YJIT: Enhance the `String#<<` method substitution to handle integer codepoint values. #11032

nirvdrum · 2024-06-20T20:45:35Z

This PR extends YJIT's method substitution for String#<< to handle integer codepoints as well. If the string is ASCII-8BIT and the codepoint is a byte value, YJIT will dispatch to rb_str_buf_cat_byte as a fast path for working with binary strings. Otherwise, it'll dispatch to the general rb_str_concat just as vm_opt_ltlt would.
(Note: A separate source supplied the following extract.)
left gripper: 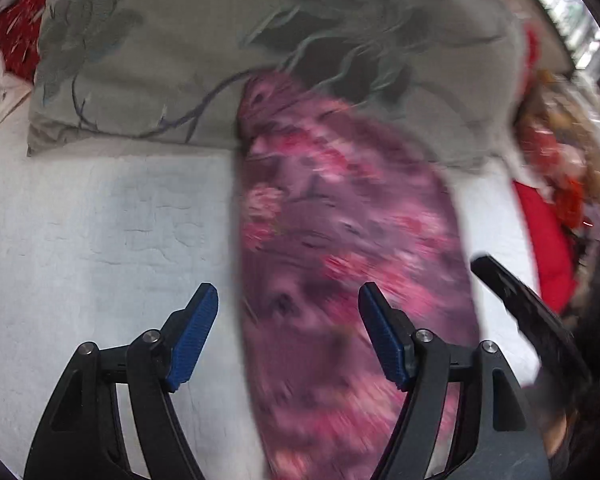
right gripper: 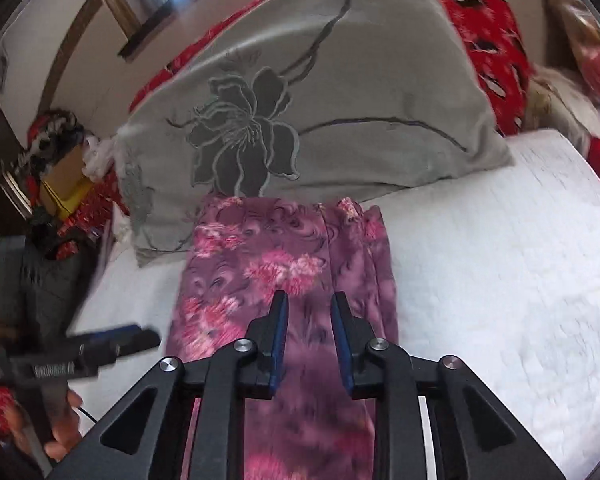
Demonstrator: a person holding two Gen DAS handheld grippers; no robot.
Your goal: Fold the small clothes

rb_str_buf_cat_byte currently works with both ASCII-8BIT and US-ASCII, but this YJIT side only optimizes for ASCII-8BIT. It could be extended easily enough with an additional comparison. The encoding indices for a handful of encodings, including both ASCII-8BIT and US-ASCII are fixed and sequential, so we could also do a range check. For the time being, I've omitted the handling of US-ASCII. I'd like to get feedback on the simplified PR and extend it with US-ASCII handling if needed (which I'm also not convinced we do).

Please advise if the mechanism I'm using to handle polymorphic dispatch is incorrect. We already have jit_rb_str_concat as a method substitution for String#<<, but it deliberately only handled string arguments. I could have merged the two, but that struck me as being complicated. However, I also don't know if it's fine to call between methods like this. And, it ends up duplicating some of the type checks to ensure we dispatch to the correct type depending on what we see at compile time. I was unsure on how to handle the runtime guards, so please pay extra attention to that.

yjit/src/codegen.rs

maximecb · 2024-06-21T15:25:56Z

yjit/src/codegen.rs

+    // In order to use the fast path (rb_str_buf_cat_byte), the string encoding must be ASCII-8BIT
+    // and the codepoint must be in the byte range (0x00 - 0xff).
+    // If either of those conditions are not met we must use the general string concat (str_buf_cat)
+    // function with the original codepoint argument.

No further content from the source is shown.